OpenAI now wants to make DeepSeek look like the villain

New York CNN —

The DeepSeek drama may have been briefly eclipsed by, you know, everything in Washington (which, if you can believe it, got even crazier Wednesday). But rest assured that over in Silicon Valley, there has been nonstop, Olympic-level pearl-clutching over this Chinese upstart that managed to singlehandedly wipe out hundreds of billions of dollars in market cap in just a few hours and put America’s mighty tech titans on their heels.

ICYMI: DeepSeek is a Chinese AI lab with a model that’s similar to ChatGPT, and people are freaking out over it because of its engineers’ claims about how they built it — cheaply, using a small fraction of the computing power used by US labs like OpenAI. Big picture: DeepSeek has forced tech bros and their investors to question the industry’s core assumption that they need gajillions more dollars to effectively secure enough energy to power their AI advancements.

Now, perhaps not unexpectedly, American tech leaders are trying to shift the narrative to make DeepSeek look like the villain. (And you gotta suspect none of these guys — they’re mostly guys — paid attention in English class because they appear fully unaware of the excruciating irony — some might say hypocrisy — baked into their accusations.)

On Tuesday, Bloomberg and the Financial Times reported that OpenAI and Microsoft, its biggest investor, are looking into evidence that DeepSeek used OpenAI’s intellectual property to build its competitor, violating its terms of service. An OpenAI spokesperson confirmed to CNN on Wednesday that the company is “aware of and reviewing indications that DeepSeek may have inappropriately distilled our models, and will share information as we know more.”

“Distilling” isn’t exactly stealing, but it is a kind of copycat maneuver used by developers to train smaller AI models on the performance of larger, more sophisticated ones. (More on that in a moment.)

So, to recap: OpenAI, a startup that’s built on a foundation of data it scraped from the internet without permission, is pointing the finger at another startup allegedly doing… more or less the same thing.

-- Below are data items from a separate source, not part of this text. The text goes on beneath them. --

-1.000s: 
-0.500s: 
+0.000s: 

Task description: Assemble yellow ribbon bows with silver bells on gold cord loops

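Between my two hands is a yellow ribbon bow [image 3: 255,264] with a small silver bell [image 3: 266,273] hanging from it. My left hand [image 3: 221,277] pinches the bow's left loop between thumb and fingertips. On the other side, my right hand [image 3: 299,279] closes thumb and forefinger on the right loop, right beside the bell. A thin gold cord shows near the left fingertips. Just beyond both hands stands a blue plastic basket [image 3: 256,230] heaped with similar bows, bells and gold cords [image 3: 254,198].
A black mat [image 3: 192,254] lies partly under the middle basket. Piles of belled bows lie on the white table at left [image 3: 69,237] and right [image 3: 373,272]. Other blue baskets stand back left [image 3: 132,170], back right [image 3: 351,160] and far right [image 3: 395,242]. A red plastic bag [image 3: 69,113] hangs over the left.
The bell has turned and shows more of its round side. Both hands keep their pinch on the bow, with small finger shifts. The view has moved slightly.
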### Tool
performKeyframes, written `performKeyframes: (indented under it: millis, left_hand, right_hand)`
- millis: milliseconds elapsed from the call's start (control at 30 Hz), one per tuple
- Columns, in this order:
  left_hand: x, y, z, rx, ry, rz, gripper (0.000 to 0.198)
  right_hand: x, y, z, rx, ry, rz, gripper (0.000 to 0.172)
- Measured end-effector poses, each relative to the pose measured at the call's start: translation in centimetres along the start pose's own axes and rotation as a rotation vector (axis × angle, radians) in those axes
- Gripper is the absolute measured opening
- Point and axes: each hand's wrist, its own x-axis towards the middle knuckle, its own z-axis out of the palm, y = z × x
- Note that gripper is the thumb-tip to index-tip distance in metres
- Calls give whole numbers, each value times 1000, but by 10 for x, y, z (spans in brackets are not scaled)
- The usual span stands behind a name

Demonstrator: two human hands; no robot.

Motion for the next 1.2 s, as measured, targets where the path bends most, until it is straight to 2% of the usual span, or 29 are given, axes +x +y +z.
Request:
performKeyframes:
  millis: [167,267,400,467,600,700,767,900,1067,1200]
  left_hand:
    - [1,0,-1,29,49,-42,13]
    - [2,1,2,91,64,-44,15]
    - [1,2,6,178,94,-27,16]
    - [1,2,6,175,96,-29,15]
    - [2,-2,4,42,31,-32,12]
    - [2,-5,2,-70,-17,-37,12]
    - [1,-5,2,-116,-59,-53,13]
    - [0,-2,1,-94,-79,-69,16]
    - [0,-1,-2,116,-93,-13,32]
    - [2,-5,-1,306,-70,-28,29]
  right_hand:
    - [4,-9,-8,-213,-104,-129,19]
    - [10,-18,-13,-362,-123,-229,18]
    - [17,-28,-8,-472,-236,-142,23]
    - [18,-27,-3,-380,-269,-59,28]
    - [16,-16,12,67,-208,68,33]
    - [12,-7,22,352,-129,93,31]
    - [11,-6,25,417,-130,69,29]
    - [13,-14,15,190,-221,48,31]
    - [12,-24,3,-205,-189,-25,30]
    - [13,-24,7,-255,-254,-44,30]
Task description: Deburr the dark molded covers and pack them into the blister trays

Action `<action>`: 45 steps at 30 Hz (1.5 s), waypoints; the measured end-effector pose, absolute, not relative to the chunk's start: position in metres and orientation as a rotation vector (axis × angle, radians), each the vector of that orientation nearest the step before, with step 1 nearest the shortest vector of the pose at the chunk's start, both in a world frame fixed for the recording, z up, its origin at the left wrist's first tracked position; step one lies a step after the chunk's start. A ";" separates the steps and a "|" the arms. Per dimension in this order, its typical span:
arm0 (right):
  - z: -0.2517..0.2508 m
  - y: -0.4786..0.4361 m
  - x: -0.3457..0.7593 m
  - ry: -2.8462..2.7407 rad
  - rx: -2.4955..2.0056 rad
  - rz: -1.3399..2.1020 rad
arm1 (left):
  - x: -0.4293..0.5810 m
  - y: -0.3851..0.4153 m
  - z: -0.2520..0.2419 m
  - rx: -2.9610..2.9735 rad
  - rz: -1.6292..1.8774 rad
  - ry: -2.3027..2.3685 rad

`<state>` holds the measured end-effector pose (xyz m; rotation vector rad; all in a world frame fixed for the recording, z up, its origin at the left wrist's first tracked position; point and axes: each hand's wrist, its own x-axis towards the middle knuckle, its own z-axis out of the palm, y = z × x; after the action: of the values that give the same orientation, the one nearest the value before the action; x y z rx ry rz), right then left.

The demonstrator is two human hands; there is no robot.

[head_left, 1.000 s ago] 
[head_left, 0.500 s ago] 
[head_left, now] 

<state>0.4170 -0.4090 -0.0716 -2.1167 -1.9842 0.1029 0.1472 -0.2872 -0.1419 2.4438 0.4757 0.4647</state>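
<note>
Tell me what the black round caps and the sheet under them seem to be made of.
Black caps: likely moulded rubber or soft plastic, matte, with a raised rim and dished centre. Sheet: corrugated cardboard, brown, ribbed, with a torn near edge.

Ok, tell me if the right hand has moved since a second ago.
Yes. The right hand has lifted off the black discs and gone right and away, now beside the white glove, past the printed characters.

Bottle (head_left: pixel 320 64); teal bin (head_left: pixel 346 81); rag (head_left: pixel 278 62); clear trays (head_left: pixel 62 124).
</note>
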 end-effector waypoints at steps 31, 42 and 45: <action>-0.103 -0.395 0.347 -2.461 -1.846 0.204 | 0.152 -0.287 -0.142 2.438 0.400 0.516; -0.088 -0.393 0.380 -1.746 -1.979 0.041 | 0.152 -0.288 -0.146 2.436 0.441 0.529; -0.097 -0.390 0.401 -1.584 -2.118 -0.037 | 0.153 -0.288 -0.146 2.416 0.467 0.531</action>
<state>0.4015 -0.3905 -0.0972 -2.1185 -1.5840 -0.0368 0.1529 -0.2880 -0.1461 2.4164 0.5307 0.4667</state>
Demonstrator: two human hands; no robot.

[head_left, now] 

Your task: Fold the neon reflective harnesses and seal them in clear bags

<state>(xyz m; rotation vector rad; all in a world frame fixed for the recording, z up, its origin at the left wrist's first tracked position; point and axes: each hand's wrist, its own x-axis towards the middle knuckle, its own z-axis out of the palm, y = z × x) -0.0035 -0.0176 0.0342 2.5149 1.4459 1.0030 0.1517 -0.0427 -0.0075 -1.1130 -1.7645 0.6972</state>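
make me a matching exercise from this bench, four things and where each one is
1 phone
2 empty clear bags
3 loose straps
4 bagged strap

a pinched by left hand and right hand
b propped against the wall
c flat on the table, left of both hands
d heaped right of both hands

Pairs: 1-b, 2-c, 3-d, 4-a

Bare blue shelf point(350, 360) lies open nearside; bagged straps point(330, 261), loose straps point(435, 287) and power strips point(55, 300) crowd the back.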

As a reminder, OpenAI is currently mired in litigation with various content creators, including the New York Times, who accuse the company of training its large language models on copyrighted material. (OpenAI doesn’t deny using the material but has argued that it’s not copyright infringement because the content falls under the legal doctrine known as “fair use.”)

The irony might have been best summed up in a headline from tech news site 404 Media: “OpenAI Furious DeepSeek Might Have Stolen All the Data OpenAI Stole From Us.”

Some prominent tech figures greeted the allegations from OpenAI with a shrug, noting that distilling is practically standard practice in the AI industry.

“I’d be surprised if DeepSeek hadn’t used it,” said Lutz Finger, senior visiting lecturer at Cornell University. “Technically, it’s easy to do,” he added, and “if done well, it is easy to disguise and avoid detection, thus I would be equally surprised if we ever get proof of such tactics.”

Tech venture capitalist Bill Gurley wrote on X that “the core algorithm everyone uses was developed at DeepMind,” Google’s AI lab. “No one disputes that. The vast majority of LLM insights and breakthroughs are ‘borrowed.’”

So yeah, maybe OpenAI is having a bit of a sour grapes moment over a foreign rival making it look bad on the global stage. Whatever.

The more generous read is that OpenAI, as the poster child of American AI innovation, is trying to establish some rules in what is an unregulated and rapidly expanding industry that few people outside of it understand at a technical level.

For example, there is a fine line between “distillation” and “extraction,” explains Zack Kass, an AI consultant and former OpenAI go-to-market lead.

“Distillation is a common practice in AI, but it’s typically done within the same organization that owns both models,” he said in an email.

“If DeepSeek trained its model by querying ChatGPT at scale and using the responses to teach its own model, it raises legitimate concerns about whether that constitutes unauthorized use of OpenAI’s API,” Kass said. “Regardless of the specifics here, we’re entering a phase where the AI community will have to define clearer norms around what constitutes fair use versus unauthorized replication.”

CNN’s Clare Duffy contributed to this report.